After trying an illicit substance the user notices a change in mood (positive or negative) and continues the behavior. For some it might be "using keeps me up so I get things done," where for others it could be "using helps me crash". The effect is different depending on the individual. However, children and adolescents who abuse substances are starting behaviors that can become habits though adulthood.   Moreover, with the connection to the media and their perceived role models using substances they are less likely to ask for assistance.

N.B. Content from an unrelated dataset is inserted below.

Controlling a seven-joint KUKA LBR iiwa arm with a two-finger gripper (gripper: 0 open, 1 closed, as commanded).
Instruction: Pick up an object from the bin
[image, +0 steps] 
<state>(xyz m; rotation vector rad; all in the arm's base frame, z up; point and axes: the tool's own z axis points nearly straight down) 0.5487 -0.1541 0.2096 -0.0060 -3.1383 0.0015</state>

Tips for parents who suspect their child or adolescent is using substances:

  • Have an honest and open discussion about what you suspect, but do not point blame. Often parents will accuse their children of using substances and say, "I knew hanging out with Amy was not a good idea" or "You want to be like everyone else don't you, why can't you think for yourself?" Both of these statements might cause your child to shut down. The alternative is to discuss with them what the substance does for them, how it makes them feel and when they are more likely to use (i.e. to study for a test or to sleep). These questions might reveal more information and help determine the difference between a health issue and a behavioral issue. 
  • Use the media's influence to your advantage. Discuss with your child what they are witnessing in the lives of their role models. Discuss with them what they think of the lifestyle and behavior they have witnessed and the consequences. Their response could also give you a window to their life and areas where you can help.
  • Seek the help of a mental health professional that has experience with juvenile substance abuse.  They can also help you establish if your child has a problem, what type of problem and how serious it is. Also, if you have an open discussion as mentioned above, you will have information to help determine most appropriate professional help for your child.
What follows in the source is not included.